The thoughts of needing another person to sate my inherited libido appalled but titilated me me for much of the day. It was tantalizing and forbidden and started to eat away at my better judgement. Being with my wife helped curb most of the issue but it didn't feel like enough.

So I wanted to follow through with my experiment to see whether indulging myself in someone else would calm things down. But first I had to make an apology. I sought out Kurai who had come back from a duty assignment and was crafting to fill some time. I invited him back to my office area and told him the truth of what happened between myself and Saskia based from my previous entry.

What his response made me change my mind about involving Saskia with my plans. He was upset, to say the least, and revealed that this is not the first time and not likely the last that Saskia had taken 'interim lovers' while he was away. Immediately my heart broke for him. He seemed to resign himself to this fact with not a little bit of bitterness. This unsettled my mood further and I promised him that I wouldn't take it any further than what had already happened between the two of us. I don't know if he believed me because he left with only a brief pardon to return back to work, muttering about wishing not being told about such things.

I saw the immediate problem after he had left. His marriage was on rocky grounds because of time conflicts. She was away and he was here or vice versa most days of the week. Pondering this, I made a silent vow to keep my word and not become a conquest of hers; being either a man or woman. My inner lust--or outer one, depending on point of view--raged against this decision. She was a flower in bloom, despite current difficulties. It wanted me to take her forcefully and lavish in the moment. That singular thought rallied my center of being and I squashed the impulse into oblivion.

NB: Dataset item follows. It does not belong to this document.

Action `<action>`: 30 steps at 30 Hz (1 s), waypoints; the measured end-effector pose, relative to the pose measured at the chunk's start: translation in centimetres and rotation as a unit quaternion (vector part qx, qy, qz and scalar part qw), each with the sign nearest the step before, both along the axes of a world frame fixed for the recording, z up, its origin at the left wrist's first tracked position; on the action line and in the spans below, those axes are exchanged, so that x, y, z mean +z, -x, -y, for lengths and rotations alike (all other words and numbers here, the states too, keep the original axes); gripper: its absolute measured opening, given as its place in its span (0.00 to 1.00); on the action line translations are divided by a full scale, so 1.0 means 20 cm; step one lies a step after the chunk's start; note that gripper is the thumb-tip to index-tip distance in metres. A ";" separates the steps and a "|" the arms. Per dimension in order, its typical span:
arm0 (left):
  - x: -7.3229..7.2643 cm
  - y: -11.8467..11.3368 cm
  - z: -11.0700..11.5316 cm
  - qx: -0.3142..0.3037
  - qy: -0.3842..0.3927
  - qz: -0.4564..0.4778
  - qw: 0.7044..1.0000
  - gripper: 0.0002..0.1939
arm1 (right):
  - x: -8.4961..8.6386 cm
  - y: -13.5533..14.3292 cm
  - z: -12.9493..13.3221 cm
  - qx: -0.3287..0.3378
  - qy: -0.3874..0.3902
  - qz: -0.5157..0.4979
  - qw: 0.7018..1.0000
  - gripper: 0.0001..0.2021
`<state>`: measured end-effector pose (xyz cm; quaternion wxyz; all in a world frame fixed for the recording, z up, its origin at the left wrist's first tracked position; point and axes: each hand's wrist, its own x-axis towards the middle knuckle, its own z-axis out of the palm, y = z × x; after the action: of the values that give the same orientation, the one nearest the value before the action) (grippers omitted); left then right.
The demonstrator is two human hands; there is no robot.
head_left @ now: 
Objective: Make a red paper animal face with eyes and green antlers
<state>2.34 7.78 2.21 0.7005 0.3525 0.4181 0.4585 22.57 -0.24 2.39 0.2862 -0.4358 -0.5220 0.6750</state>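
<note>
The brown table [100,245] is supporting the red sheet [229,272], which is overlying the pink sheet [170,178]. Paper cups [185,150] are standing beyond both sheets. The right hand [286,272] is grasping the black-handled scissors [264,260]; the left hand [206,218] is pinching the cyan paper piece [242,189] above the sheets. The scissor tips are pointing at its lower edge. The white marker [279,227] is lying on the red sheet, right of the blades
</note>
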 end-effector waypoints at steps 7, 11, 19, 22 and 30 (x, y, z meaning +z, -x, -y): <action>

I took the rest of the day off and went home to consult with Lira. She was relaxing in the tub, allowing hot water to permeate her system in bliss and relaxation. Dressing down to my swimwear I climbed in and cuddled with her, explaining the situation in short terms. She listened patiently to me and looked into my eyes. "What I said yesterday hasn't changed. But I do sense the frustration within you, my heart. You want to go out and be with someone else in a purely physical sense. So, let's talk about it for a bit before you go."

We sat in the tub, water gently rocking beside us, as we went over people we knew. The entire Winters family was out on sheer principle of the matter. That and I think any one of their given spouses would kill me in my sleep should I try to meddle in their love lives. Besides, as a part of the vow I made in my office was to not interfere with any marital relationship. So that shrank the list of people to swingers and single friends. The idea didn't appeal to me about someone who treats this activity with any amount of casualness so after some decisions we eliminated the swinger group. A few single friends were brought up, but I was wary about some of them. I didn't interact with many of them for long durations of time so I didn't know how they'd react.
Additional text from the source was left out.